Happily, there’s already a wealth of authoritative, high-powered work to drive forward the emergence of new ways of reconciling our material aspirations with the constraints of a finite planet. France's President Nicolas Sarkozy has challenged what he describes as “the fetishisation of GDP as the sole measure of economic progress” by dint of setting up a high-level Commission to come up with different ways of measuring economic progress.
It is now more than 30 years since the pioneering economist Herman Daly first defined “the minimum ecological conditions” for any economy in terms of maintaining constant stocks of physical (or “natural”) capital. And it’s 10 years since Paul Ekins, one of the co-founders of Forum for the Future, took that a step further by introducing the idea of “safe minimum standards” so that policymakers could put in place systems to avoid irreversible damage to stocks of “critical natural capital”.

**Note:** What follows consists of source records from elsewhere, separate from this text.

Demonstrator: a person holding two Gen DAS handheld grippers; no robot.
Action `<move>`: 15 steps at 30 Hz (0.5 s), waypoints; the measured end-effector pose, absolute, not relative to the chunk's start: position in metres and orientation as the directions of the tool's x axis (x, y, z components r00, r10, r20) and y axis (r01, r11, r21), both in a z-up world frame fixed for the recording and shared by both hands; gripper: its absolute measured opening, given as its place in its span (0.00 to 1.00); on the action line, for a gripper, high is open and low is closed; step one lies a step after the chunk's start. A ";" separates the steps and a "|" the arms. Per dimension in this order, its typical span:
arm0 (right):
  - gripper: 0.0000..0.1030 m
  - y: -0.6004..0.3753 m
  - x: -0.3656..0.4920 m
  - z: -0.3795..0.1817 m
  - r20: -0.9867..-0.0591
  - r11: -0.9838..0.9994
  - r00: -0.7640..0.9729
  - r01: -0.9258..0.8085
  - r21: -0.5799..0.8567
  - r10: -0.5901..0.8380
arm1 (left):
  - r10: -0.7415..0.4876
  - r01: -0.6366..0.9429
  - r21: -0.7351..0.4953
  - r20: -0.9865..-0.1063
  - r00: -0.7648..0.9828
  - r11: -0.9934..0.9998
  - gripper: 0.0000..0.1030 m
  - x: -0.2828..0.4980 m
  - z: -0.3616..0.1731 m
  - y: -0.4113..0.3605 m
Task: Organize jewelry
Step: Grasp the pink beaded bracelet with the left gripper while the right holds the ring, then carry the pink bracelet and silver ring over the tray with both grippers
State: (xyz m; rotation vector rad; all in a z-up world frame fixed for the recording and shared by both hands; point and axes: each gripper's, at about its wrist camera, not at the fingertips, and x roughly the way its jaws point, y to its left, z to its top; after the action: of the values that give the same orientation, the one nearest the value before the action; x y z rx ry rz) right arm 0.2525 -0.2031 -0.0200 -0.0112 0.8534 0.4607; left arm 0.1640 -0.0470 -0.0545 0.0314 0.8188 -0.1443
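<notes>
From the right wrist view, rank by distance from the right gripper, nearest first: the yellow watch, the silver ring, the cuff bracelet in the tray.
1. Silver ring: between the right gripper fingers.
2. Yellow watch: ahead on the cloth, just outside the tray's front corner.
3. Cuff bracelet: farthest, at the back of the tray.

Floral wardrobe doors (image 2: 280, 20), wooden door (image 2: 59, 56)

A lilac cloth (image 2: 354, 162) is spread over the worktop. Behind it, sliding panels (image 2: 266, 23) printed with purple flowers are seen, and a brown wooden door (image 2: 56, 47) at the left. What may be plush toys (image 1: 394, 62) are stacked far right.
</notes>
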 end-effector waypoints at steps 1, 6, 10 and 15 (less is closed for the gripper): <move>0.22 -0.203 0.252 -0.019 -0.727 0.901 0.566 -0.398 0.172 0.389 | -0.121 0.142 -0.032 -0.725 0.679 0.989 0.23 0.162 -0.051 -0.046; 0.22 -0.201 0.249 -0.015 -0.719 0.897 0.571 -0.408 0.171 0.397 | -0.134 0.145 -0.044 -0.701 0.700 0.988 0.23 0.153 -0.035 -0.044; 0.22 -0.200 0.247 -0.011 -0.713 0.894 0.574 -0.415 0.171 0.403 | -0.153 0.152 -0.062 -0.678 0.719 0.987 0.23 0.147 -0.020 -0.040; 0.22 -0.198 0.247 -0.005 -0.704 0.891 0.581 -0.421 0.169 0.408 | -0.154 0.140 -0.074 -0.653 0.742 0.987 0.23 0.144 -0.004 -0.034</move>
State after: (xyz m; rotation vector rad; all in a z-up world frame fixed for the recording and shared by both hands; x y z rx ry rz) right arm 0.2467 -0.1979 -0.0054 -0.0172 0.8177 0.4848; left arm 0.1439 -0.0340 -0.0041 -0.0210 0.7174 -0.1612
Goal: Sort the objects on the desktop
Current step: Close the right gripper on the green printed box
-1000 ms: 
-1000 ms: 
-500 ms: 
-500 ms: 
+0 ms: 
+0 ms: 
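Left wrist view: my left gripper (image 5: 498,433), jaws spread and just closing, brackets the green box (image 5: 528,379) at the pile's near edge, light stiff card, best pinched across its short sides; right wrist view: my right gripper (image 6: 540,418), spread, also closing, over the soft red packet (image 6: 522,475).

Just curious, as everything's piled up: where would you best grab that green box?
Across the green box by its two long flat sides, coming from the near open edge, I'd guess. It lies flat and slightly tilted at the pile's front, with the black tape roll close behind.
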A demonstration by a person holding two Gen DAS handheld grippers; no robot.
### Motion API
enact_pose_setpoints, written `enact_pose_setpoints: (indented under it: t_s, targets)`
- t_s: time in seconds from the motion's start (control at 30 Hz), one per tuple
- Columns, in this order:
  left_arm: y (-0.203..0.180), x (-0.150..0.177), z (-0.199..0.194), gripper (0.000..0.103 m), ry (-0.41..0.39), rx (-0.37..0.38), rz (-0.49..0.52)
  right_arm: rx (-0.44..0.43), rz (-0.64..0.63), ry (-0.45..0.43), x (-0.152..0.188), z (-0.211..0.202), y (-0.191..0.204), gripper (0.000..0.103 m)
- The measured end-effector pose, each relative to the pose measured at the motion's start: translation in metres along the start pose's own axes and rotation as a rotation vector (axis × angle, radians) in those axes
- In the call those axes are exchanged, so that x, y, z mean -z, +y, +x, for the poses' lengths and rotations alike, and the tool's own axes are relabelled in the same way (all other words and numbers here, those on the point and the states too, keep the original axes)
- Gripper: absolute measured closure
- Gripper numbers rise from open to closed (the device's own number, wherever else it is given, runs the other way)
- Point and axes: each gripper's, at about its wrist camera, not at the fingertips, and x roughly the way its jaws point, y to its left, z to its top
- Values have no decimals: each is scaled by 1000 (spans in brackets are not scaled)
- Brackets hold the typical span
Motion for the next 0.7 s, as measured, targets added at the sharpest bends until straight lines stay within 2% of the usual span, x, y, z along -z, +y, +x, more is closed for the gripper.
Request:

But as the author Tim Jackson has pointed out, economics – and macro-economics in particular – remains ecologically illiterate. “We have no model for how common macro-economic ‘aggregates’ (production, consumption, investment, trade, capital stocks, public spending, labour, money supply and so on) behave when capital doesn’t accumulate. We have no models to account systematically for our economic dependency on ecological variables such as resource use and ecological services.”
That macro-economic challenge can only be realistically addressed by governments working together. But at the micro-level, there is still much to play for. Since its inception in 1996, Forum for the Future has based its work as a strategic advisor to a wide range of both public and private-sector organisations, including some of the largest companies in the world, on the kind of integrated approach advanced by Daly and Ekins.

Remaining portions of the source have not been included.